I think that it is problem. And do not forget that NMI can occur at any
place, so I'm not quite sure how your code works.

> 2. I am disabling the interrupts after all. That's
> because of the preempt-unsafeness. I pass up the
> IOPL=1 when necessary, to avoid problems.
> But I guess also with your technique the interrupts
> had to be disabled, unless the ring1 stack is
> per-thread.

What if exception occurs in CPL1 code? Processor reloads SS/ESP from
TSS, pointing at top of CPL0 stack - where it overwrites CPL1 stack -
- and it pushes on top of CPL0 stack address of CPL1 - and real return
address for CPL3 was lost :-( Boom.

You change base address for SS segment - in that case you need per-CPU
SS segment, it wont' work with global SS segment.

> 3. I am using LAR. Do you really think it can be
> slower than the whole thing of locating LDT?

Try measuring that.
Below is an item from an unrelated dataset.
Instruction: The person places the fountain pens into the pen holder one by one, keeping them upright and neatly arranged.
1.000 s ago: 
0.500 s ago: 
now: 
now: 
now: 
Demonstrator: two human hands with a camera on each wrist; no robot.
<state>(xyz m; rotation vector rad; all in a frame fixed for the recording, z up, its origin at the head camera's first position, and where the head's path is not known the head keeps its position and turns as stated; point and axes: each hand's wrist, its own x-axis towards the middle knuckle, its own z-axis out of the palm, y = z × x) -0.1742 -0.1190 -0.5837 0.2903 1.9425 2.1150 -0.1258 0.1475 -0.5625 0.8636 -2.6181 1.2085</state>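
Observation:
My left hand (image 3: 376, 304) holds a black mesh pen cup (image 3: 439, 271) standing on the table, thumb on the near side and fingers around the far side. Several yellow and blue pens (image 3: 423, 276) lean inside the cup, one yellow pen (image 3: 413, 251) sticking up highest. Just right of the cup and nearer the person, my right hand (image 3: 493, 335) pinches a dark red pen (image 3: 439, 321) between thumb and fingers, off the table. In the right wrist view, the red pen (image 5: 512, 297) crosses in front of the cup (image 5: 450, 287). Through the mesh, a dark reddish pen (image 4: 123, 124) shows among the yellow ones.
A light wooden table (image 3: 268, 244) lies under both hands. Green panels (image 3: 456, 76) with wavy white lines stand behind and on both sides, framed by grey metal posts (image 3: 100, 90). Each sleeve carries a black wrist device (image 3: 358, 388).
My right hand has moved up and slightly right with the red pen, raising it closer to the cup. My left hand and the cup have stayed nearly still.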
I think that LAR will be faster than lookup in
memory, but...
>
> Let me know if I did something stupid.
> The patch is attached.
> I tested (pretty much) everything in it, except
> probably the "popl %esp" restartability. But that
> one looks fairly simple and should work.
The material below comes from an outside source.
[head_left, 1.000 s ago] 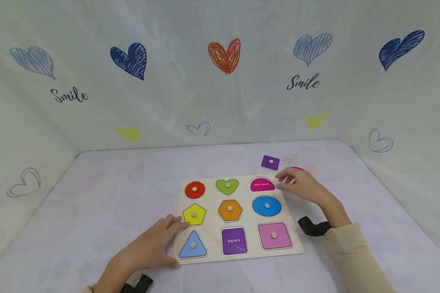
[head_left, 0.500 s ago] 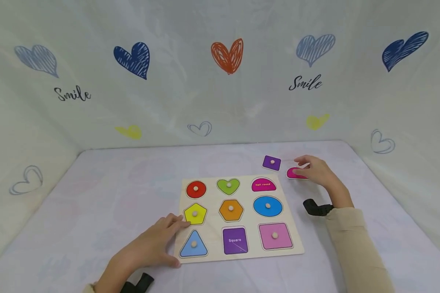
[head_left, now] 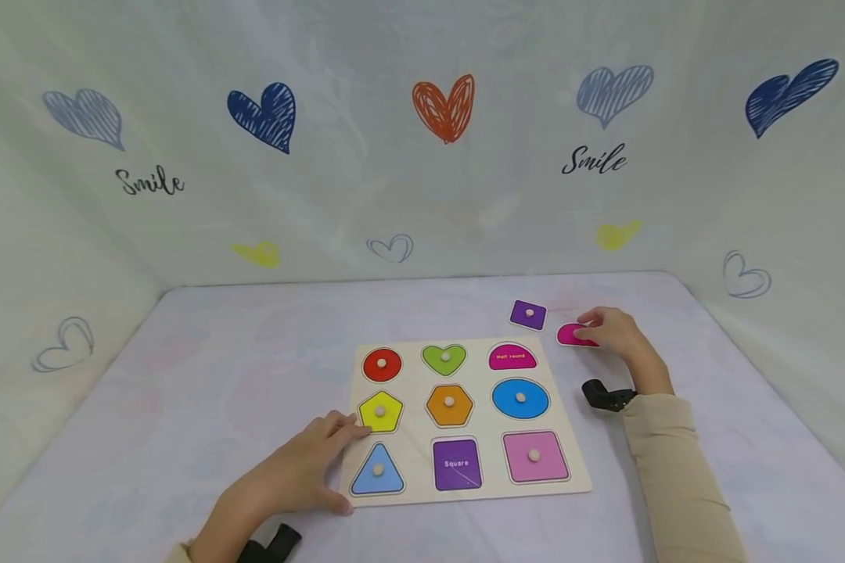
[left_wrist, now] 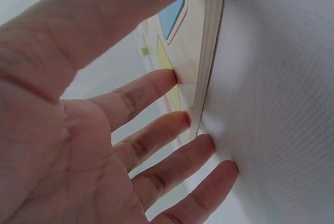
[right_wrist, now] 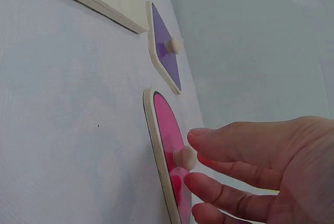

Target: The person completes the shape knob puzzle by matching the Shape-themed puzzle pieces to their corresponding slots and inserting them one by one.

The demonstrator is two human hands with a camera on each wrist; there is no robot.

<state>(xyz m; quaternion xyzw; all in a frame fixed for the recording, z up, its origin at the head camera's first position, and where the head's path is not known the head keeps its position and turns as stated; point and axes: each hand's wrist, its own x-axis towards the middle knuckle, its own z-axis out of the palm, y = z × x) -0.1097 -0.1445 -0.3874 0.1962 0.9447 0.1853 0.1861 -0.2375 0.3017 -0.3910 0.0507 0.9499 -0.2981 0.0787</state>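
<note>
A wooden knob puzzle board (head_left: pixel 408 438) lies on the table. My left hand (head_left: pixel 299 469) rests at its left edge, fingers spread; in the left wrist view the index fingertip (left_wrist: pixel 169 78) touches the board by the yellow pentagon (head_left: pixel 380 412), and other fingertips reach the cloth. Right of the board, my right hand (head_left: pixel 618 335) has thumb and fingers around the wooden knob (right_wrist: pixel 185 157) of a pink half-round puzzle piece (head_left: pixel 569 336), which lies on the table. A purple square puzzle piece (head_left: pixel 529 315) lies behind the board. Printed recesses show for "Half round" (head_left: pixel 512 358) and "Square" (head_left: pixel 457 465).
Other pieces sit in the board, among them a red circle (head_left: pixel 382 364), a green heart (head_left: pixel 444 359), a blue oval (head_left: pixel 520 399) and a pink rectangle (head_left: pixel 536 457). A white cloth (head_left: pixel 218 391) covers the table. Behind it hangs a curtain (head_left: pixel 366 188) with printed hearts.
My right hand has moved right from the board's upper right corner to the half-round piece and come down around its knob. My left hand has stayed on the board's edge.
</note>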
Did you tried setting SS/ESP on stack to invalid values, so IRET on CPL1
triggers fault? You should be able to do that by modifying SS/ESP from
signal handler.

> +#define NMI_STACK_RESERVE 0x400
> +#define MAKE_ESPFIX \
> + cli; \
> + subl $NMI_STACK_RESERVE, %esp; \

This is ugly. What if NMI handler uses more than 1KB?

> + .rept 5; \
> + pushl NMI_STACK_RESERVE+0x10(%esp); \
> + .endr; \
> + pushl %eax; \
> + movl %esp, %eax; \
> + pushl %ebp; \
> + GET_THREAD_INFO(%ebp); \
> + movl TI_cpu(%ebp), %ebp; \
> + shll $GDT_SIZE_SHIFT, %ebp; \
> + addl $cpu_gdt_table, %ebp; \
> + movw %ax, ((GDT_ENTRY_ESPFIX_SS << GDT_ENTRY_SHIFT) + 2)(%ebp); \
> + shrl $16, %eax; \
> + movb %al, ((GDT_ENTRY_ESPFIX_SS << GDT_ENTRY_SHIFT) + 4)(%ebp); \
> + movb %ah, ((GDT_ENTRY_ESPFIX_SS << GDT_ENTRY_SHIFT) + 7)(%ebp); \
> + popl %ebp; \
> + popl %eax; \
> + pushw 14(%esp); \

What about referencing 14+NMI_STACK_RESERVE() ? And ESP is not
multiple of 4 here - it may slow down processor a bit.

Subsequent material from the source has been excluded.